## WHAT THE TASK REQUIRES
The listing that follows should be reproduced exactly, line for line.

## EXERCISE DATA

================

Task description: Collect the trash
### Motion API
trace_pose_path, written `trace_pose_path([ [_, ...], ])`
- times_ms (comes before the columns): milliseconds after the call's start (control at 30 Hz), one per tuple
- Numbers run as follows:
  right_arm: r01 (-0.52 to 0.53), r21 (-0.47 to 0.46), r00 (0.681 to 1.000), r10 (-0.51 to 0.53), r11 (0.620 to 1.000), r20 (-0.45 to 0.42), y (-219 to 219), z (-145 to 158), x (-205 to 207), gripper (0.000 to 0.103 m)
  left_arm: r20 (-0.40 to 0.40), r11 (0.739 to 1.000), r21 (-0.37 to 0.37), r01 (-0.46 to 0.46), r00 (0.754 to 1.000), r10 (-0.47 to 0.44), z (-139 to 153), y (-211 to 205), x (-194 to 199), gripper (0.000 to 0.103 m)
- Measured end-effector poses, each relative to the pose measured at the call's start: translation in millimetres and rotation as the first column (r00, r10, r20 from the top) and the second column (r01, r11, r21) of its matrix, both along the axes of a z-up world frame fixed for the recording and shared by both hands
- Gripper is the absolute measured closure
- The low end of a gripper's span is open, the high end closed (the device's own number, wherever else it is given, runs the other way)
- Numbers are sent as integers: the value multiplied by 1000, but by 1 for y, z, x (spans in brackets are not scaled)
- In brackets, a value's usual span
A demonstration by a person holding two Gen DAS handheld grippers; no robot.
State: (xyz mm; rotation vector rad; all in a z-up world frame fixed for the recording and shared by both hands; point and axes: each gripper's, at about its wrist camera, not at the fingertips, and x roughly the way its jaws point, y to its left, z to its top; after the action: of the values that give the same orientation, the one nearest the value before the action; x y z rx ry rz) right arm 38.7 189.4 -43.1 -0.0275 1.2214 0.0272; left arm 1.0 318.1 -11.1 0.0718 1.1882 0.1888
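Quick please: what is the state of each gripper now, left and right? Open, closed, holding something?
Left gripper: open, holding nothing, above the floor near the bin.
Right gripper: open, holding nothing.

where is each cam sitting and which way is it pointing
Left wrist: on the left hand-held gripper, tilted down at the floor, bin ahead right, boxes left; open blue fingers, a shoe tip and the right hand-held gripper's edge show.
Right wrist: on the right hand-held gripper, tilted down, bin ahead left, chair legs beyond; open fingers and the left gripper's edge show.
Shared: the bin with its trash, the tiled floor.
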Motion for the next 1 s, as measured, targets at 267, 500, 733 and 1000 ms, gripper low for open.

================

## EXERCISE SOLUTION
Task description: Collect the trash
### Motion API
trace_pose_path, written `trace_pose_path([ [_, ...], ])`
- times_ms (comes before the columns): milliseconds after the call's start (control at 30 Hz), one per tuple
- Numbers run as follows:
  right_arm: r01 (-0.52 to 0.53), r21 (-0.47 to 0.46), r00 (0.681 to 1.000), r10 (-0.51 to 0.53), r11 (0.620 to 1.000), r20 (-0.45 to 0.42), y (-219 to 219), z (-145 to 158), x (-205 to 207), gripper (0.000 to 0.103 m)
  left_arm: r20 (-0.40 to 0.40), r11 (0.739 to 1.000), r21 (-0.37 to 0.37), r01 (-0.46 to 0.46), r00 (0.754 to 1.000), r10 (-0.47 to 0.44), z (-139 to 153), y (-211 to 205), x (-194 to 199), gripper (0.000 to 0.103 m)
- Measured end-effector poses, each relative to the pose measured at the call's start: translation in millimetres and rotation as the first column (r00, r10, r20 from the top) and the second column (r01, r11, r21) of its matrix, both along the axes of a z-up world frame fixed for the recording and shared by both hands
- Gripper is the absolute measured closure
- The low end of a gripper's span is open, the high end closed (the device's own number, wherever else it is given, runs the other way)
- Numbers are sent as integers: the value multiplied by 1000, but by 1 for y, z, x (spans in brackets are not scaled)
- In brackets, a value's usual span
A demonstration by a person holding two Gen DAS handheld grippers; no robot.
State: (xyz mm; rotation vector rad; all in a z-up world frame fixed for the recording and shared by both hands; point and axes: each gripper's, at about its wrist camera, not at the fingertips, and x roughly the way its jaws point, y to its left, z to its top; after the action: of the values that give the same orientation, the one nearest the value before the action; x y z rx ry rz) right arm 38.7 189.4 -43.1 -0.0275 1.2214 0.0272; left arm 1.0 318.1 -11.1 0.0718 1.1882 0.1888
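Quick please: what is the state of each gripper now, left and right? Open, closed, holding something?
Left gripper: open, holding nothing, above the floor near the bin.
Right gripper: open, holding nothing.

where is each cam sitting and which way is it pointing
Left wrist: on the left hand-held gripper, tilted down at the floor, bin ahead right, boxes left; open blue fingers, a shoe tip and the right hand-held gripper's edge show.
Right wrist: on the right hand-held gripper, tilted down, bin ahead left, chair legs beyond; open fingers and the left gripper's edge show.
Shared: the bin with its trash, the tiled floor.
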Motion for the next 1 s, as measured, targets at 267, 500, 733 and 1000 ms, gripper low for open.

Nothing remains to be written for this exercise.